Exercise aim: Excluding any images, copy all of the lines below precisely as written.

◆ ◆ ◆ ◆

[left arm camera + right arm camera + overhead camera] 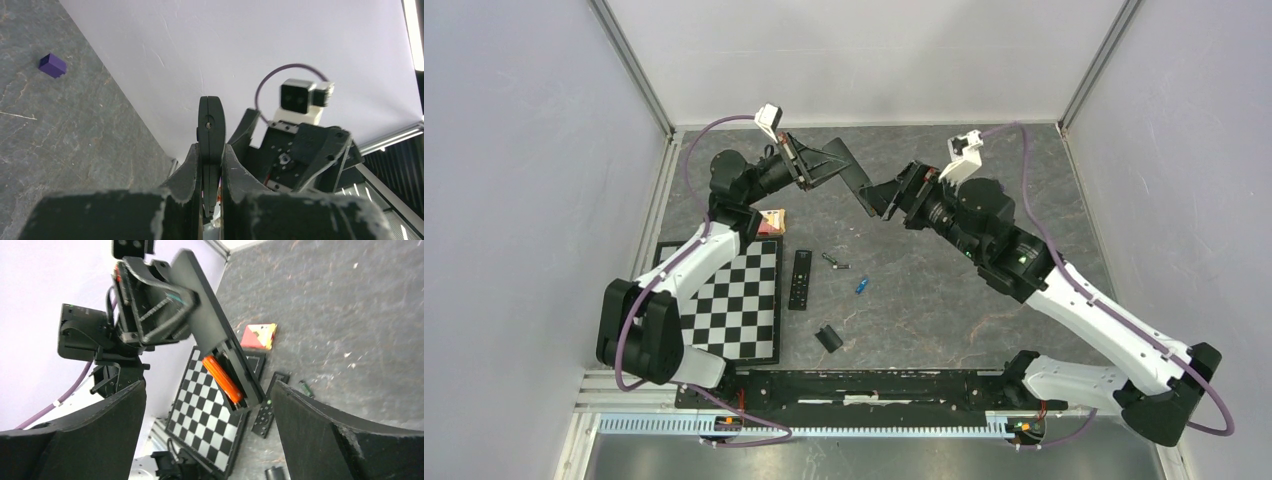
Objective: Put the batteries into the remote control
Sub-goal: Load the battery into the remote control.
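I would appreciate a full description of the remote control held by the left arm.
The remote control is a slim black bar of matte-looking plastic, held tilted above the table, clamped near one end between the fingers of the left gripper. Its battery bay, at the free end, is uncovered, with an orange battery seated inside. The open right gripper faces that end, apparently without touching.

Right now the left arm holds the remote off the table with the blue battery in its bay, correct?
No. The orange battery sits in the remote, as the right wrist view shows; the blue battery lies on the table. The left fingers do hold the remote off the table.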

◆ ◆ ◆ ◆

Solution to the exercise:
[left arm camera + right arm camera + overhead camera] 
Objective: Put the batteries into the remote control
Sub-goal: Load the battery into the remote control.
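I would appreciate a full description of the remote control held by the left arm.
The remote control is a slim black bar of matte-looking plastic, held tilted above the table, clamped near one end between the fingers of the left gripper. Its battery bay, at the free end, is uncovered, with an orange battery seated inside. The open right gripper faces that end, apparently without touching.

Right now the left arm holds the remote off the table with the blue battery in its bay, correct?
No. The orange battery sits in the remote, as the right wrist view shows; the blue battery lies on the table. The left fingers do hold the remote off the table.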

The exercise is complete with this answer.